I'm not sure I'll ever meet one or date one that has these characteristics, but beautiful on the inside as well as out, intelligent, has a sense of humor, self-sufficient, caring, loving, open-minded, NOT superficial/shallow/immature, and someone who actually cares for me. Yeah, I'll be waiting a helluva long time for that kind of woman to come along, lol
Where do you want to eventually live, or is MD your choice?
First step is to get the hell out of Maryland, LOL...or at least this part of it. This place is just terrible, I just want somewhere where there are black people, tall buildings, and some semblance of urban life. This backwoods living is not for me, even though I thought it was at first.

What is your favorite, color, food, scent?
Color is red, food is spaghetti and meatballs, and I honestly don't have a favorite scent...at least one suitable for typing anyway :)

What is the nicest thing you have ever done for a woman?
I haven't done anything nice for a woman in all honesty.

What is the nicest thing a woman has ever done for you?

I'm still waiting on a woman to do something nice for me.

What is your first childhood memory?
Pre-School. I just remember being cared for in a black preschool that just oozed love, self-respect, education and awareness of being black and proud even at the tender age of three. Deseg truthfully screwed everything up for black folks because there is no black community within cities anymore like it used to be back in my mom's day when they had black grocery stores, schools, doctor's offices, etc. That sense of community died with Deseg and we're worse of for it. Sorry for the rant, lol

Next up is Duck with one question:

You have a number of female friends (me being one of them) that do truly care about you and your well-being. That said... how can you still believe that no decent women exist in this world?

Because we're not dating each other. The few women that are my true friends aren't attracted to me, but at least care for me enough as a human being to engage in all the things a true friendship should be. The women that dog me out and call it friendship are not decent, and sadly, they outnumber the women who do care about me, that's how I can believe that there is at least a shortage of decent women; the good ones aren't attracted to me.

And last, but certainly not least, we have GLO's questions:

If you could date 3 blog women in real life who would they be and why?
Eb's gonna be so thrilled that I answered this one. It's actually more than three:

La because her swag is ridiculous, Brittany because I'm just curious, Eb because I do believe she'd send a brother home with the hallelujah chorus playing, Memphiz because she's just so damn cute, D'lee because she's cute and honest, Miz because I have a thing for mature and seasoned women, and you GLO because you just seem like you've got it going on. Happy Now?! *hides under Negro-league t-shirt in shame*

What’s the best part about your day during the week?
Work...when I'm out covering games or interviewing folks, I feel blessed because I'm doing what I love to do instead of taking orders at McDonald's or working in a mail room. I really don't have a social life, so my physical work is what's good right now.
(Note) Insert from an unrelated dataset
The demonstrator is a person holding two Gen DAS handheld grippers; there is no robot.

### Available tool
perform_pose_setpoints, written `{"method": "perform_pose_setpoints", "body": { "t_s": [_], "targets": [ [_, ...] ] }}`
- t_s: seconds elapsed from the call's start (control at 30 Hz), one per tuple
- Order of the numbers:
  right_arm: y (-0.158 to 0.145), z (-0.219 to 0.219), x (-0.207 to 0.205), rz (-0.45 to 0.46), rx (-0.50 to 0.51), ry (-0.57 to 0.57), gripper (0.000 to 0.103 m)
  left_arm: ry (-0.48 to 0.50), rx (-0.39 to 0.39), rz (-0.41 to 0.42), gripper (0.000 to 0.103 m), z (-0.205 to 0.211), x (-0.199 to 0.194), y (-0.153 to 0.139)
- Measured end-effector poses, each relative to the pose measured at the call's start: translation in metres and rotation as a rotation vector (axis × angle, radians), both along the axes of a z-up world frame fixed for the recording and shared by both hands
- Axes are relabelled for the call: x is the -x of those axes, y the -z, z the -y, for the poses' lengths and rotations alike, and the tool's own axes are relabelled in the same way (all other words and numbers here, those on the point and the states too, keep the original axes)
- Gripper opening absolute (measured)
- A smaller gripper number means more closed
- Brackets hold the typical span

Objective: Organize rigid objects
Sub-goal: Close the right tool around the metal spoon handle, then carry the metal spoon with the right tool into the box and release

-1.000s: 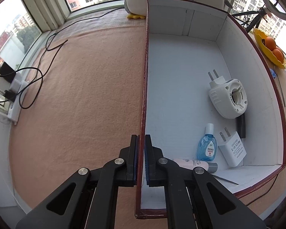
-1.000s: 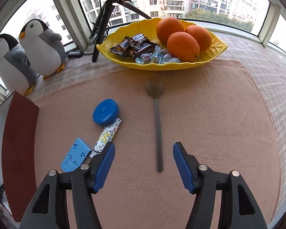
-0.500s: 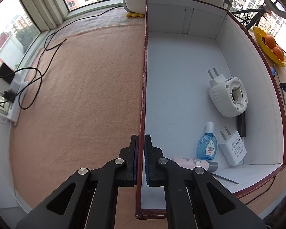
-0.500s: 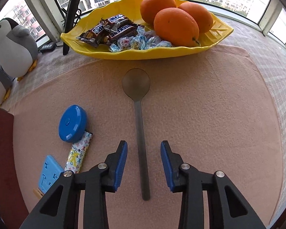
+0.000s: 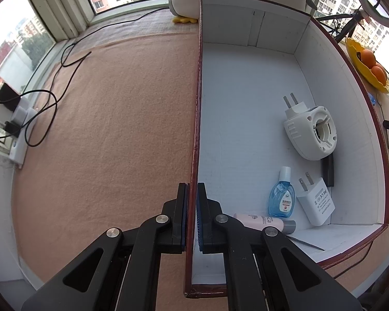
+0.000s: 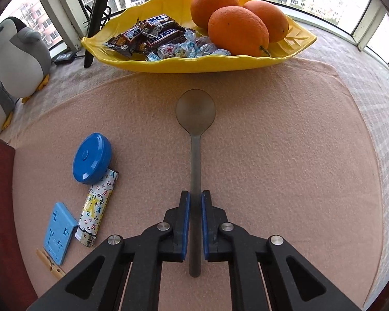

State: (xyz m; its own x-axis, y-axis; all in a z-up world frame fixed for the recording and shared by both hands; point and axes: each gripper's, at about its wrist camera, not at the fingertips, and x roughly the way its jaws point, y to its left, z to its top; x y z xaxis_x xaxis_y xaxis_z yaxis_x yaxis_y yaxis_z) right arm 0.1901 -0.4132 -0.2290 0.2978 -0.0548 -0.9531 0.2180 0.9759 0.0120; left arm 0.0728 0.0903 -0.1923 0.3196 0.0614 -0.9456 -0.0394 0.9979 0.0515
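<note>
Spoon (image 6: pixel 195 155) at the centre of the right wrist view, lying flat on the peach cloth of the bench (image 6: pixel 285 155) with its bowl toward the top of the frame and its handle running straight down. The right claw (image 6: pixel 195 223) is closed on the lower handle — both blue pads press its sides, and the handle's tip shows just below them.

Left of the spoon sit a round blue case (image 6: pixel 92 162), a patterned lighter (image 6: pixel 97 207) touching its lower edge, a light-blue flat piece (image 6: pixel 58 235) just beside the lighter, and a wooden clothespin (image 6: pixel 50 264) at the lower left. Across the top of the frame a yellow dish (image 6: pixel 293 44) holds three oranges (image 6: pixel 237 35), chocolate bars and wrapped sweets. A plush penguin (image 6: pixel 18 59) stands at the upper left.

In the left wrist view, the left claw (image 5: pixel 191 217) is clamped shut on the dark red rim of an open white-lined box (image 5: pixel 246 103) — one finger outside the wall, one inside. At the lower right of the box lie a white plug-in device (image 5: pixel 310 132), a white charger (image 5: pixel 315 202), a blue dropper bottle (image 5: pixel 281 199) and a pink tube (image 5: pixel 262 220).
</note>
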Motion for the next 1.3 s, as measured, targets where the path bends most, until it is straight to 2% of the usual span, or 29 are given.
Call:
{"method": "perform_pose_setpoints", "body": {
  "t_s": [0.23, 0.5, 0.97, 1.3],
  "targets": [
    [-0.013, -0.008, 0.022, 0.044, 0.012, -0.016, 0.007, -0.012, 0.008, 0.009, 0.005, -0.001, 0.002, -0.001],
    [-0.044, -0.025, 0.031, 0.110, -0.005, -0.065, 0.007, -0.017, 0.009, 0.017, 0.005, -0.002, 0.004, -0.001],
    [-0.107, -0.111, 0.040, 0.233, -0.049, -0.268, 0.007, -0.049, 0.019, 0.039, 0.005, -0.003, 0.007, -0.003],
    [-0.130, -0.179, 0.048, 0.273, -0.071, -0.437, 0.007, -0.069, 0.030, 0.051, 0.005, -0.005, 0.010, -0.005]
  ]
}}
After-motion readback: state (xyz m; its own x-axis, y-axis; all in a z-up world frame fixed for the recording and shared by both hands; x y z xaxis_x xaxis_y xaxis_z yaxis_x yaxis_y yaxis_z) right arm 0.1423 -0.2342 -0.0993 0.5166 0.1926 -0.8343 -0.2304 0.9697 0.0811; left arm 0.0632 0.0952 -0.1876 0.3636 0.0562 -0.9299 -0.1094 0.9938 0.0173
What’s the first thing you think of in the morning when you wake?

Other than go to the bathroom, Thank God I'm allowed to see another morning.
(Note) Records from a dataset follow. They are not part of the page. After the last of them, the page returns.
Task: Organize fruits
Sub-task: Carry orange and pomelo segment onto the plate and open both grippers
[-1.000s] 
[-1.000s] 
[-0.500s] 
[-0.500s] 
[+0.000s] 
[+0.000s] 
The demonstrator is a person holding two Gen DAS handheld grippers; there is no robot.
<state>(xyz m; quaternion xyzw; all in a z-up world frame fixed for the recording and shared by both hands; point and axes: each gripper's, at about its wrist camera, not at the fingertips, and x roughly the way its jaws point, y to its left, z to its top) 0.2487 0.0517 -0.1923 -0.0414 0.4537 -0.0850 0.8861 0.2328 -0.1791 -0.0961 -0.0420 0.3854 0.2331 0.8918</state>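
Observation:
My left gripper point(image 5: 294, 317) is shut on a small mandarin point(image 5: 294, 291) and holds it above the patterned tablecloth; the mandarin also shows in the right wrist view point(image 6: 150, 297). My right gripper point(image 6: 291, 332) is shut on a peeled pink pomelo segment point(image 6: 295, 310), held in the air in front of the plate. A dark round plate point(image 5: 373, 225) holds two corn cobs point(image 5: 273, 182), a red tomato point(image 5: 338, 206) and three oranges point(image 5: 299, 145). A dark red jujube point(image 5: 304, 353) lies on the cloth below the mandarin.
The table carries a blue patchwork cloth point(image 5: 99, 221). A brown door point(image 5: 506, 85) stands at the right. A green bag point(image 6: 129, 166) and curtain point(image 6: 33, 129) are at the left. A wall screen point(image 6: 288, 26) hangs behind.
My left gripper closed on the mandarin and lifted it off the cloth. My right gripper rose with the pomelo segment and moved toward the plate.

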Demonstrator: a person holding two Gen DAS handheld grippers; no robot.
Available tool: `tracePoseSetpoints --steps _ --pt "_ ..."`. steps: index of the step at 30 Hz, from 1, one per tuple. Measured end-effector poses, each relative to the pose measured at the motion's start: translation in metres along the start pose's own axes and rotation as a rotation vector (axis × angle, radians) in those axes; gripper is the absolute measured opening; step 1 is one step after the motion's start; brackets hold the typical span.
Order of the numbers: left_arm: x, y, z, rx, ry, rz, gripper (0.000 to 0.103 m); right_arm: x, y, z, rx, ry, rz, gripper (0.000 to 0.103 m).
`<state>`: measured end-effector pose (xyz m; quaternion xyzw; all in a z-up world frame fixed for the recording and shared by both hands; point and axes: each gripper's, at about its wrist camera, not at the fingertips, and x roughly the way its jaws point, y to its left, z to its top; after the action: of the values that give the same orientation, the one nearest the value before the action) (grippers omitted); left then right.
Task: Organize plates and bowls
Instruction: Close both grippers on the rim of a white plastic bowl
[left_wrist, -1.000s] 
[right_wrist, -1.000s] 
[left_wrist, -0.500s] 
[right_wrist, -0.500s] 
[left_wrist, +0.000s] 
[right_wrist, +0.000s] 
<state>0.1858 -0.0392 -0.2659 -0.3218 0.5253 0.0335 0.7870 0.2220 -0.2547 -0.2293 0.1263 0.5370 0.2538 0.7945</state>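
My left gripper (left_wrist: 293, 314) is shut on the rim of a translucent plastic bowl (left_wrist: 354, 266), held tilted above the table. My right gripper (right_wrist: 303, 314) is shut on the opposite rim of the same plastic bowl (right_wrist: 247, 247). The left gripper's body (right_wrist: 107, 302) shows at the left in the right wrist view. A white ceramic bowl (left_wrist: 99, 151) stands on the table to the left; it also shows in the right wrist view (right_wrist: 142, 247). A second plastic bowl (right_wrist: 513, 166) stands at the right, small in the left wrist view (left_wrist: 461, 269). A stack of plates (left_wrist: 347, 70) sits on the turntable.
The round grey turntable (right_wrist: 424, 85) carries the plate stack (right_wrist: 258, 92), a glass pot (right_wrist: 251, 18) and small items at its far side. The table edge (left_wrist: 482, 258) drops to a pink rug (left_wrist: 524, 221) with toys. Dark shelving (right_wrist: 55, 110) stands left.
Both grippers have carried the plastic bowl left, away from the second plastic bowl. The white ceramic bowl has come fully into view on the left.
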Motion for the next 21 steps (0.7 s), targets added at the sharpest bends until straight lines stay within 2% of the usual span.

If you could go anywhere tomorrow and have a lunch with someone you know but haven’t met, who would it be and why?
Probably you because it would most likely be fun to hang out and talk.
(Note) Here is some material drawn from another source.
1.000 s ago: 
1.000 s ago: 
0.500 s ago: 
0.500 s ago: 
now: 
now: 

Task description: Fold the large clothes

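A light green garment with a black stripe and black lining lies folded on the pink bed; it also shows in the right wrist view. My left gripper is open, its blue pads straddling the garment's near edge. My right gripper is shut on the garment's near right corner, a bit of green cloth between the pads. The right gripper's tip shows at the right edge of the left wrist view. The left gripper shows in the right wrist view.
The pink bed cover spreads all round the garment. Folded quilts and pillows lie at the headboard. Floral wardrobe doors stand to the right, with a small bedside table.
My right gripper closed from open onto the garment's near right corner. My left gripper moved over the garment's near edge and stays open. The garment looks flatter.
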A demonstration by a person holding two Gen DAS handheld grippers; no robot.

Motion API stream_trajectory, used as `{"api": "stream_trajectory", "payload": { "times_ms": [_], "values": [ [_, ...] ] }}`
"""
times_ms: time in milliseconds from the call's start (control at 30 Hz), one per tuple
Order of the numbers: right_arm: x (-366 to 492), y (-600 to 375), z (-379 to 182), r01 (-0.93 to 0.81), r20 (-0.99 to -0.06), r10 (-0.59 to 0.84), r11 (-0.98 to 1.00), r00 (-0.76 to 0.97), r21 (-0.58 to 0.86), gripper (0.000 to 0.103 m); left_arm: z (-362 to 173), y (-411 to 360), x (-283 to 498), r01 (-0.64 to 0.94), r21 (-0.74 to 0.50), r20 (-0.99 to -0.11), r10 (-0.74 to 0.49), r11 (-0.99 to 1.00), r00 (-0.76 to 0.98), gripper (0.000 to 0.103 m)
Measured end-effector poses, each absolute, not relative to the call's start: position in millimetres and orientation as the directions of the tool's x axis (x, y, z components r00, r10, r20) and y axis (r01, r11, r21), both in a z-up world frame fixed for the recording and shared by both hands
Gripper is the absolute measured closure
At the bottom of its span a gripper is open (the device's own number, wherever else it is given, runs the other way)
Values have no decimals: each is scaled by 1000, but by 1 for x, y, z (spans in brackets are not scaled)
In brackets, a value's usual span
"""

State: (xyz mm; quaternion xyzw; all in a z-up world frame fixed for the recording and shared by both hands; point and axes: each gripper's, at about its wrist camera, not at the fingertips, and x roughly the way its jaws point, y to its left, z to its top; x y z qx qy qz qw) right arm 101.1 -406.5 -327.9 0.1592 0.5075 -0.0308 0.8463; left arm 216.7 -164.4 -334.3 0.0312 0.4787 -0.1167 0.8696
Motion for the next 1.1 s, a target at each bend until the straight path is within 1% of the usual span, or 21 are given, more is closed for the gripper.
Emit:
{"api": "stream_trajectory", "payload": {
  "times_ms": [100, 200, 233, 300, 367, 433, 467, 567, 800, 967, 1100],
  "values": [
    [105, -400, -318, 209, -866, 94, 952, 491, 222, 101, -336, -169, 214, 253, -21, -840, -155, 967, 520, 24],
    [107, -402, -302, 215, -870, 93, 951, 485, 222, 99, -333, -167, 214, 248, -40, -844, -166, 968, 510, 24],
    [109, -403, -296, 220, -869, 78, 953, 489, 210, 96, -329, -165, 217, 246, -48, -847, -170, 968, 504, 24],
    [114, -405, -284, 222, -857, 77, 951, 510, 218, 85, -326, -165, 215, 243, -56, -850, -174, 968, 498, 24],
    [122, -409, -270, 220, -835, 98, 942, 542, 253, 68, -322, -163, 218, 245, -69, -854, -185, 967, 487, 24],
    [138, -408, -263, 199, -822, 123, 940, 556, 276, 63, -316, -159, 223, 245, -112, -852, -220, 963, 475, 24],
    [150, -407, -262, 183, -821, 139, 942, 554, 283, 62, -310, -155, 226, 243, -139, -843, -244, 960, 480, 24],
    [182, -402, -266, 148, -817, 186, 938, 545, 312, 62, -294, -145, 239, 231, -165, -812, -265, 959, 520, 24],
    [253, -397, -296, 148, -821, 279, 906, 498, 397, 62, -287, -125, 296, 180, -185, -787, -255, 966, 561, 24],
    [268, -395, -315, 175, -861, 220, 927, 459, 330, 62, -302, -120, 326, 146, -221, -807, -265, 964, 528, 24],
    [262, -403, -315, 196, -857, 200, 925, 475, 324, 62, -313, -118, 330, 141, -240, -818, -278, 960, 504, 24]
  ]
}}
What’s your favorite song currently?

Love In The Club Pt. 2 by Ursher, Beyonce and *stops self from throwing up* Lil' Wayne. That's my jam right now for no other reason than the beat takes me back to the skating rink era in grade school and middle school.

What’s one thing that you have not shared with the blog world that you feel compelled to share currently?
I'm pretty open, so nothing comes to mind right now, honestly.

Don’t you think its time to share a picture with the blog world buddy?
*sigh*



That's me in January after taking pictures outside of the office on a snowy day. Is everybody good now? I've answered all questions, so I can't be called a fraud anymore!

Wednesday, May 14, 2008

Ask Chris: REEEEEEEEEEMIIIIIIIIIIIIIIIIIIIIIIIIX

Since I have a quite a few new readers and friends here on blogger, I figure it's safe to try the ask Chris thing again. And for those who I've known awhile, will y'all participate? For crying out loud, sheesh. O.K., enough cajoling.

Any question you have about me, life, love, whatever, feel free to ask and I will answer in the Answer post. But I've got to have questions, so get to asking :)

Saturday, May 10, 2008

Open Letter To...Myself

Dear Chris,

How's it going? I know you're sitting in the house chillin' on a Saturday night. That's fine, there's nothing wrong with that. Damn glad you got the Fourth Season of Martin this weekend, watching In Living Color 1-through-4 was getting dull. I guess that's why we need to talk, blood. You've been on your own for just about seven months now and you're still single, still by yourself and can't find decent people worth keeping in your life. We've gotta fix that.

You seem to think there's some sort of problem with being selective of who you want to deal with and what you want out of certain things, and that's not cool. As one of all humans God created, you have a right to anything positive that you desire, so why not be selective? Yeah yeah, I know you're gonna say "but how I can be selective when I'm darkskinned and a heavyset guy?" Uh, you've been around someone who's three times your size, nowhere near as nice, intelligent and funny as you, and that person's married. Come on now.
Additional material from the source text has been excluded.